Time Lapse Sunset is the jewel of this album and arguably the track closest to have inspiring the road of Igneous. The title needs 120 seconds to shake its lethargic opening with lazy pulsations that go around in circles, or jumping on the same spot, in a sound texture filled with these musical strangeness that will soften our listening throughout this new adventure of Colin Rayment. The 4th minute sets in with a galloping rhythm as the synth draws scarlet lines and whistles them as the primary melody. There is another element in this decor. A mischievous and childish voice that imitates the synth, but with a timbre whose difference is as noticeable as it is seductive. The rhythm, still overlapping imaginary plains, takes a second boost a little after the 6th minute. And there we have a great Berlin School where good percussions in progressive rock mode are grafted and those voices of astral sirens. Always modifying his rhythmic vision, Colin gives a last impetus, more tender and romantic, to Time Lapse Sunset which fills our ears again and again with these inexplicable sounds but oh so much intuitive on our emotions. In any case, mines! If you are curious and want to hear this new Colin Rayment as soon as possible, listen to these two shorter tracks. In terms of steady rhythm, Synaptic Pruning will make you hear these airs so seductive of the synth. Sleep Inertia is closer to what Colin offers in these last years with a slight tinge of Tangerine Dream over an ambient rhythm which gets carried away with rock percussions in its second part.
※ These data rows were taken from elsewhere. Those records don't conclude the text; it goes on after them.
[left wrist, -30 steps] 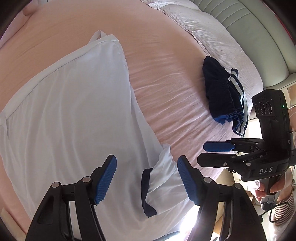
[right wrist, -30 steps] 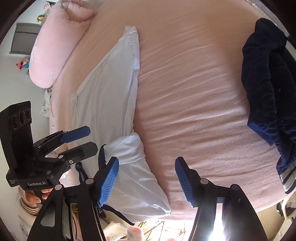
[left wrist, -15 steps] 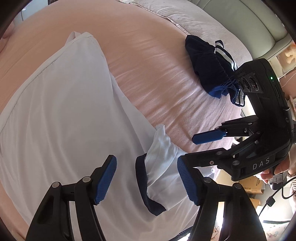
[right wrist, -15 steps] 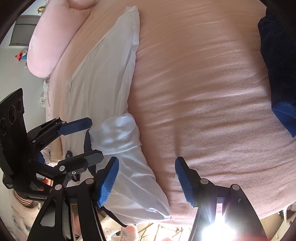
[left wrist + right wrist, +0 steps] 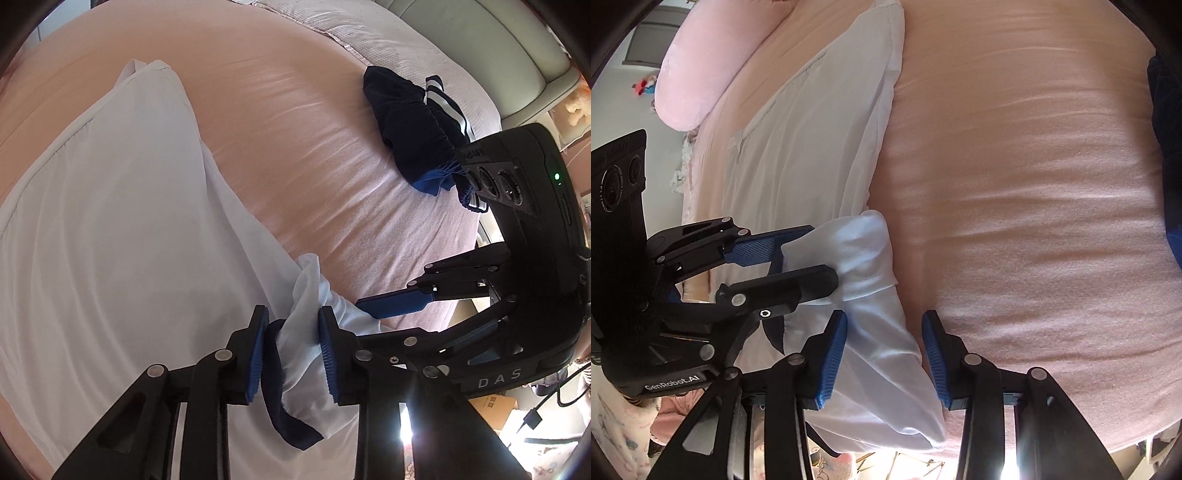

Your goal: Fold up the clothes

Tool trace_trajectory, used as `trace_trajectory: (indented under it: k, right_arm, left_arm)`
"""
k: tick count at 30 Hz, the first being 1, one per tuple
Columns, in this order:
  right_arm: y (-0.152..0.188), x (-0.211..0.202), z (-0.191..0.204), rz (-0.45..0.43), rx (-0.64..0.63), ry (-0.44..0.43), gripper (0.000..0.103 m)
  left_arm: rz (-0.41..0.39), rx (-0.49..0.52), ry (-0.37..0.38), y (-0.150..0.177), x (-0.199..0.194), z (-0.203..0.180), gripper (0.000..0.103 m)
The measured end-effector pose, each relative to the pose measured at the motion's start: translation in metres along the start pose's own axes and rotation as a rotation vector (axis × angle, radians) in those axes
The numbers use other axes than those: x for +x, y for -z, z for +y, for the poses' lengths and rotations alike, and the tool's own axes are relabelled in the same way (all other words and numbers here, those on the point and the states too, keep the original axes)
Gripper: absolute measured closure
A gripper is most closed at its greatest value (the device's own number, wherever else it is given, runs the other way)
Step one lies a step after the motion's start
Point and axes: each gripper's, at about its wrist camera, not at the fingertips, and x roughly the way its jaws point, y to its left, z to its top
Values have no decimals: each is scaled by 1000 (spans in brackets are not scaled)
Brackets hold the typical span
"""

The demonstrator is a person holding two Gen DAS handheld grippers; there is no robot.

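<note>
A white shirt [image 5: 110,240] [image 5: 812,129] lies spread on the pink bed [image 5: 295,129]. Its sleeve [image 5: 299,325], which has a navy cuff [image 5: 284,417], is bunched up near the bed's edge. My left gripper [image 5: 291,343] [image 5: 809,264] is closing, and its blue pads press on that sleeve from both sides. My right gripper [image 5: 885,325] [image 5: 369,321] straddles the shirt's near corner beside the sleeve. Its jaws are closing with the cloth lying between them, and the cloth does not look pinched.
A crumpled pair of navy shorts [image 5: 413,122] [image 5: 1167,147] with white stripes lies at the bed's far right. A pink pillow [image 5: 705,74] sits at the head end. A padded grey headboard [image 5: 480,44] is behind. The bed's edge runs just under both grippers.
Both grippers came down and closer to the shirt. The left jaws went from wide apart to pinching the sleeve. The right jaws narrowed around the shirt's corner.
</note>
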Motion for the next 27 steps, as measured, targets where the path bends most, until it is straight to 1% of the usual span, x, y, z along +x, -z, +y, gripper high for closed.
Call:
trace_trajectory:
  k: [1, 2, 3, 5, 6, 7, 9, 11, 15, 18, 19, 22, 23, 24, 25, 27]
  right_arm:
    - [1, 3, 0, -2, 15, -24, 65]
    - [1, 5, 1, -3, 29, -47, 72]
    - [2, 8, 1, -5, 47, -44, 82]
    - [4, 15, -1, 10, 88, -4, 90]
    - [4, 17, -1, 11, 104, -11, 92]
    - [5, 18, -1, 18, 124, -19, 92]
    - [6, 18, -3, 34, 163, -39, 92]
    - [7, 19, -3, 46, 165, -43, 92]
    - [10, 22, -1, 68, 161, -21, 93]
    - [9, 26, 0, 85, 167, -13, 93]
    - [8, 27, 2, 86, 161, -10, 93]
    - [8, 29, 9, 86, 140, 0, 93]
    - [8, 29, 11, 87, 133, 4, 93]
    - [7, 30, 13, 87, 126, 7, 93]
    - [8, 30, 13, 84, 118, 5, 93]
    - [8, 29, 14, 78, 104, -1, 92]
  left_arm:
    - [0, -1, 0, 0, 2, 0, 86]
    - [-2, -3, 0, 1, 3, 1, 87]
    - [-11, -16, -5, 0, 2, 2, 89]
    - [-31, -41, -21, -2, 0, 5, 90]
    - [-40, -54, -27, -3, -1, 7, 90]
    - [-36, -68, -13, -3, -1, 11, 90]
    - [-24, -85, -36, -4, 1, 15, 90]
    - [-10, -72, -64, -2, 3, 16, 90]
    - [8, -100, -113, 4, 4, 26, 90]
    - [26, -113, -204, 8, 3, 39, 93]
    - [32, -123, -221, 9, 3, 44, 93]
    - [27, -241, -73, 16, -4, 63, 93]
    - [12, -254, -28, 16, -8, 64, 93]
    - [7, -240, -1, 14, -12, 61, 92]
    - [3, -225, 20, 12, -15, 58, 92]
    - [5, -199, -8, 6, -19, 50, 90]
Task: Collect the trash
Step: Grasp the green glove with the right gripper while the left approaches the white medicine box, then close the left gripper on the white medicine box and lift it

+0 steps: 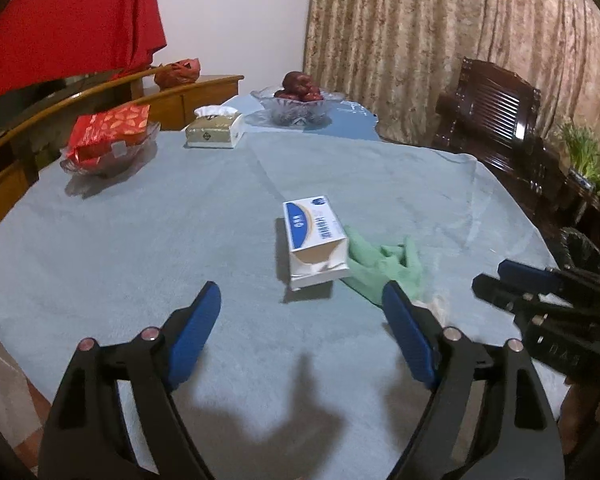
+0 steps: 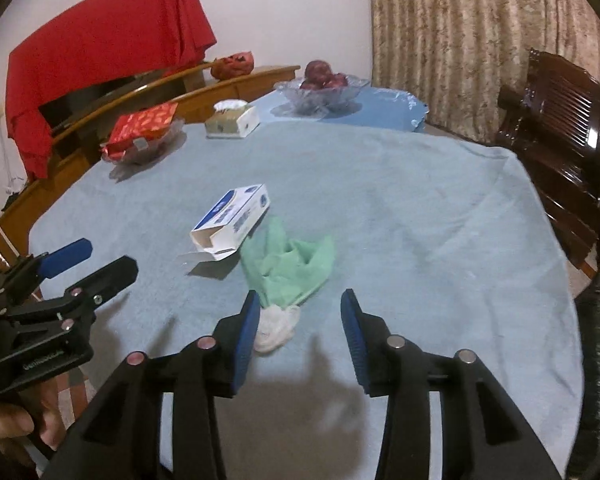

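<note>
So at this point basically nothing had been collected yet, as far as I could judge. All three bits of trash were sitting loose on the light blue tablecloth (image 2: 400, 208): the opened white-and-blue carton (image 2: 230, 222) with its flap hanging out, the crumpled green wrapper (image 2: 288, 264) touching it, and a small white tissue wad (image 2: 278, 324) tucked at the near end of the green one. My left gripper (image 1: 302, 312) was spread wide with nothing in it, and the carton lay just ahead of its tips, a little toward the right finger, so I'd guess that one was lined up for the box. My right gripper (image 2: 300, 316) was at a middling gap, also holding nothing; the tissue wad sat right by its left pad (image 2: 246, 332), partly hidden behind it, and the green wrapper was just beyond the tips. I couldn't tell if the pad was touching the wad. There was what looked like a black-bagged bin (image 1: 584, 252) off past the right tongs at the table edge, probably where everything had to go. The tissue box (image 1: 214, 132), fruit bowl (image 1: 296, 104) and red packet (image 1: 108, 130) farther ahead looked like stuff to leave alone. So: all grabs and all drops still to do.
</note>
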A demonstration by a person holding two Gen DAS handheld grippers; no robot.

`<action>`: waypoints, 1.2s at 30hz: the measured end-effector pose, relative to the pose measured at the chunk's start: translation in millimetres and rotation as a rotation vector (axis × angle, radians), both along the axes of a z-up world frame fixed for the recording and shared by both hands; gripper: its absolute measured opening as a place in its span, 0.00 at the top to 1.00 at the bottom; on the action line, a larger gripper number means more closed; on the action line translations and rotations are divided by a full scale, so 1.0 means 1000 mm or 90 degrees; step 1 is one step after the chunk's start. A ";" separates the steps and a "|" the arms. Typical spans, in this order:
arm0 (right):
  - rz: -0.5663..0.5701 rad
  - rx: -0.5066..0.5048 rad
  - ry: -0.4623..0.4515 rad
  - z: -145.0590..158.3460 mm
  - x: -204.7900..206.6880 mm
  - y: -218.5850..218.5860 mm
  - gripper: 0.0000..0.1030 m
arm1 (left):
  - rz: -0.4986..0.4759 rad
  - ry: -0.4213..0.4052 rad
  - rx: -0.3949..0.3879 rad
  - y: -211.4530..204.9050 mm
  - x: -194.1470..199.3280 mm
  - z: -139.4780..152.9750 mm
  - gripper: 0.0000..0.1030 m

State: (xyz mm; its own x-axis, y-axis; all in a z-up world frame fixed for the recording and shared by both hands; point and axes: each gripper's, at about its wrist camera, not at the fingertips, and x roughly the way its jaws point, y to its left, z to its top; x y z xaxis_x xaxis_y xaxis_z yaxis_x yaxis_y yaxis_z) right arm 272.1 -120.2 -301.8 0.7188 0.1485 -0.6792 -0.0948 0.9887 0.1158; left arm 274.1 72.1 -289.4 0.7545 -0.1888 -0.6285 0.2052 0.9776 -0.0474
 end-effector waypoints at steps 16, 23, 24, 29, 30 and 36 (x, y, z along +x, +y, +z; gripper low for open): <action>-0.002 -0.016 0.061 -0.051 0.051 0.022 0.49 | -0.008 0.041 -0.042 0.016 0.062 -0.051 0.44; 0.030 -0.007 0.083 -0.060 0.054 0.022 0.75 | -0.015 0.048 -0.037 0.010 0.063 -0.057 0.44; 0.035 -0.006 0.083 -0.059 0.054 0.022 0.77 | -0.015 0.048 -0.035 0.010 0.063 -0.056 0.44; 0.022 0.003 0.072 -0.050 0.049 0.007 0.78 | -0.018 0.045 -0.035 0.006 0.064 -0.051 0.44; 0.018 0.003 0.066 -0.047 0.048 0.003 0.78 | -0.018 0.044 -0.034 0.005 0.064 -0.050 0.44; -0.023 -0.002 0.036 -0.033 0.044 -0.025 0.78 | -0.017 0.046 -0.032 -0.005 0.066 -0.051 0.45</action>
State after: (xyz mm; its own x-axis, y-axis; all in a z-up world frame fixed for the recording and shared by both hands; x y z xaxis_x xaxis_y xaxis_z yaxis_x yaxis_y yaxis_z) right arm 316.2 -145.0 -334.5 0.6845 0.1206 -0.7190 -0.0528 0.9918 0.1161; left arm 340.5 67.4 -340.8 0.7022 -0.2411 -0.6699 0.2258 0.9678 -0.1115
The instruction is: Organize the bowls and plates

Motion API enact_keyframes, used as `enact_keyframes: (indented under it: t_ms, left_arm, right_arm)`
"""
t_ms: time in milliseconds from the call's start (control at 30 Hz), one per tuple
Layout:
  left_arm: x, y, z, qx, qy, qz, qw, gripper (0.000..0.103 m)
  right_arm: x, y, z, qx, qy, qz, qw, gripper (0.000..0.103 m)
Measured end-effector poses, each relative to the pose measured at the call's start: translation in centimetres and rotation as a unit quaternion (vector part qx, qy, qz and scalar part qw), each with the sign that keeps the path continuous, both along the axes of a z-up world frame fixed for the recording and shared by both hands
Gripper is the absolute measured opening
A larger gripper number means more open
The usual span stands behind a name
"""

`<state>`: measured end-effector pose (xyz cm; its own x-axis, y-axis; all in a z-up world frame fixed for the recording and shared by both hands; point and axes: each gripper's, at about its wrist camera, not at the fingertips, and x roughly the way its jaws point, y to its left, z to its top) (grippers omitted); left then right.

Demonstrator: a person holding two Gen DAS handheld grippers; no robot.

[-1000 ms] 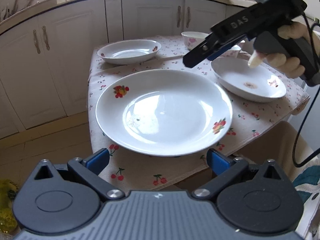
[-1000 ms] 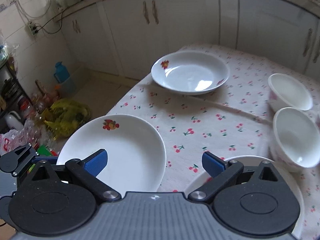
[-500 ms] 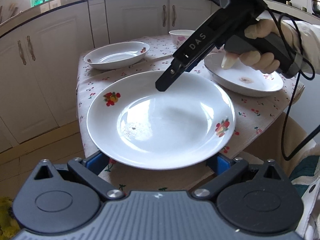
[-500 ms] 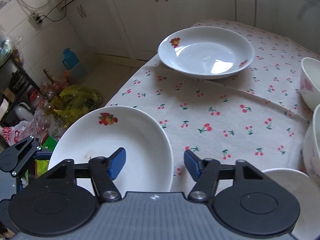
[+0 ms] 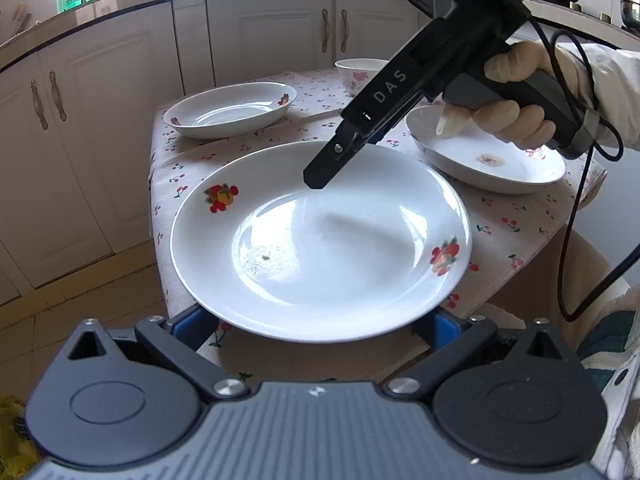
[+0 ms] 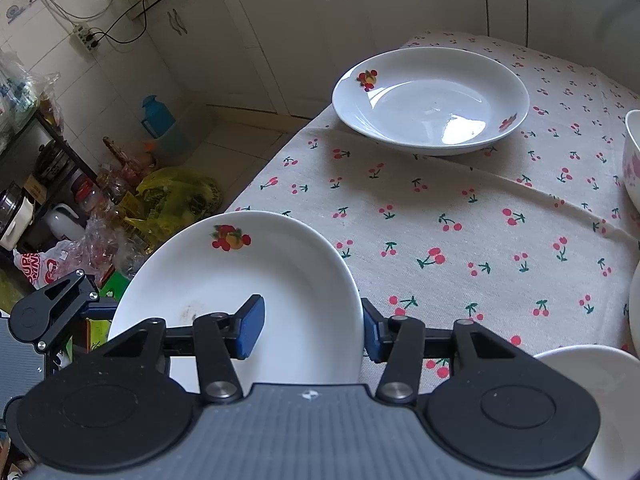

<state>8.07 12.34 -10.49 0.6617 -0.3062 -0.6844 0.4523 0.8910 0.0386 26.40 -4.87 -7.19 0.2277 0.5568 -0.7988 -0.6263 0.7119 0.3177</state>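
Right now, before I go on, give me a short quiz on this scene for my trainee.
1. True or false: the right gripper straddles the near plate's rim.
2. How many plates are on the tablecloth? A two, B three, C four.
3. Fill in: the tablecloth's print shows red ___.

Key
1. True: one pad is over the inside, the other is outside the rim.
2. B: near plate, far plate, stained plate.
3. Cherries.
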Motion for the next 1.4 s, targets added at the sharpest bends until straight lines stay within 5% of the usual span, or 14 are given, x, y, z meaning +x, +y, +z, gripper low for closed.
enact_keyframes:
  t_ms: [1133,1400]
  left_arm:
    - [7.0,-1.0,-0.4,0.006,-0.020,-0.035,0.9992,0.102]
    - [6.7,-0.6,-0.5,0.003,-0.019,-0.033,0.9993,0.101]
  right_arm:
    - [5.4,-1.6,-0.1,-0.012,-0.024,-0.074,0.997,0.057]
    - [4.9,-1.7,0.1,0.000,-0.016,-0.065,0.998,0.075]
These are two short extracts that give you the full picture of what this TRANSITIONAL STATES is. A little longer, Distorted Reflection of a Season will remind you of the main lines of this last album with a more daring vision which will be grafted to a rhythmic structure in 3 stages. History to complete his tour of charms without smudging, Colin integrates here some sound surprises, in particular at the percussive level, which will know how to magnetize you so to hear TRANSITIONAL STATES again. We call that, a trap for sensitive music lovers interested in a more complex, well-structured and harmoniously addictive EM. Spoil yourself! For 4 days, I've been listening to this album and Igneous one after the other. Some great Colin Rayment!